--- WHAT YOU HAVE TO DO ---
Could you copy the whole listing below exactly as written?

--- GIVEN DATA ---
====
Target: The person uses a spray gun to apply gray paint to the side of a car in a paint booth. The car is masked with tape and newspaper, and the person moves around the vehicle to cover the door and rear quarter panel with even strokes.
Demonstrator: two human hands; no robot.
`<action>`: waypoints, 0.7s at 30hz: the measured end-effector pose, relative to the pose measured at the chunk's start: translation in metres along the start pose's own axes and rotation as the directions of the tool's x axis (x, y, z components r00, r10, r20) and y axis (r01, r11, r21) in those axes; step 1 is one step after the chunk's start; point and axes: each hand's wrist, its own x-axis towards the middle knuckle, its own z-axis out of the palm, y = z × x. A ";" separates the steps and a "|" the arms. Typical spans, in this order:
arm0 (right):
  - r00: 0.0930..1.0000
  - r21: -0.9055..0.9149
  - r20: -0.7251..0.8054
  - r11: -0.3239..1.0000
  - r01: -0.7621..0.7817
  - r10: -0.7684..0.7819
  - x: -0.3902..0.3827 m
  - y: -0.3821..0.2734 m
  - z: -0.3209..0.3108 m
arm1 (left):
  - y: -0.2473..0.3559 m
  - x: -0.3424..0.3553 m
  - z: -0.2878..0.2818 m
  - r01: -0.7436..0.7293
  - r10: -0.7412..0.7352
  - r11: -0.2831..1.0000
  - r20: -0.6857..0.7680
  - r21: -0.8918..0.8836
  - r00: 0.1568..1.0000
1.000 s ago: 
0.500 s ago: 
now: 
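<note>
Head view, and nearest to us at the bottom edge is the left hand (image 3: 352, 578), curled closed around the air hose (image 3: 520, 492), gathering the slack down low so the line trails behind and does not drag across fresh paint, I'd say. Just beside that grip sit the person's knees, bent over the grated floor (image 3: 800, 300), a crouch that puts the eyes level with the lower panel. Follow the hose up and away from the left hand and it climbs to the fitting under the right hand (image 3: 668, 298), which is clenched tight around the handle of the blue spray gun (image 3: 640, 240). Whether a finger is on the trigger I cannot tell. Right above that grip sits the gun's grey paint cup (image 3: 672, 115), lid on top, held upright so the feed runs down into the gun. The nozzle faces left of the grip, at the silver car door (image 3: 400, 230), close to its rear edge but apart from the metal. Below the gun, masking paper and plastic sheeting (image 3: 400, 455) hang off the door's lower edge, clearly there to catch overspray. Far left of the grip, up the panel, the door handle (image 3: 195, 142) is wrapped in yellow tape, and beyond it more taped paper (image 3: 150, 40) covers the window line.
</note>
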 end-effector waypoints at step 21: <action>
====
--- YOUR RESPONSE ---
Target: The person uses a spray gun to apply gray paint to the side of a car in a paint booth. The car is masked with tape and newspaper, and the person moves around the vehicle to cover the door and rear quarter panel with even strokes.
Demonstrator: two human hands; no robot.
`<action>`: waypoints, 0.7s at 30hz: the measured end-effector pose, relative to the pose measured at the chunk's start: translation in metres along the start pose's own axes and rotation as the directions of the tool's x axis (x, y, z components r00, r10, r20) and y axis (r01, r11, r21) in those axes; step 1 is one step after the chunk's start; point and axes: each hand's wrist, its own x-axis towards the middle knuckle, its own z-axis out of the palm, y = z × x. A ";" separates the steps and a "|" the arms. Typical spans, in this order:
arm0 (right):
  - r00: 0.0930..1.0000
  - r21: -0.9055..0.9149
  - r20: -0.7251..0.8054
  - r11: -0.3239..1.0000
  - r01: -0.7621..0.7817
  - r10: -0.7684..0.7819
  - x: -0.3902..0.3827 m
  - y: -0.3821..0.2734 m
  - z: -0.3209..0.3108 m
arm1 (left):
  - y: -0.2473..0.3559 m
  - x: -0.3424..0.3553 m
  - z: -0.2878..0.2818 m
  - r01: -0.7436..0.7293
  - r10: -0.7412..0.7352
  - r11: -0.2831..1.0000
  - r20: -0.6857..0.7680
  - r21: -0.8918..0.8836
  - r00: 0.1568..1.0000
1.000 s ago: 
0.500 s ago: 
now: 
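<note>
Head view, and nearest to us at the bottom edge is the left hand (image 3: 352, 578), curled closed around the air hose (image 3: 520, 492), gathering the slack down low so the line trails behind and does not drag across fresh paint, I'd say. Just beside that grip sit the person's knees, bent over the grated floor (image 3: 800, 300), a crouch that puts the eyes level with the lower panel. Follow the hose up and away from the left hand and it climbs to the fitting under the right hand (image 3: 668, 298), which is clenched tight around the handle of the blue spray gun (image 3: 640, 240). Whether a finger is on the trigger I cannot tell. Right above that grip sits the gun's grey paint cup (image 3: 672, 115), lid on top, held upright so the feed runs down into the gun. The nozzle faces left of the grip, at the silver car door (image 3: 400, 230), close to its rear edge but apart from the metal. Below the gun, masking paper and plastic sheeting (image 3: 400, 455) hang off the door's lower edge, clearly there to catch overspray. Far left of the grip, up the panel, the door handle (image 3: 195, 142) is wrapped in yellow tape, and beyond it more taped paper (image 3: 150, 40) covers the window line.
</note>
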 end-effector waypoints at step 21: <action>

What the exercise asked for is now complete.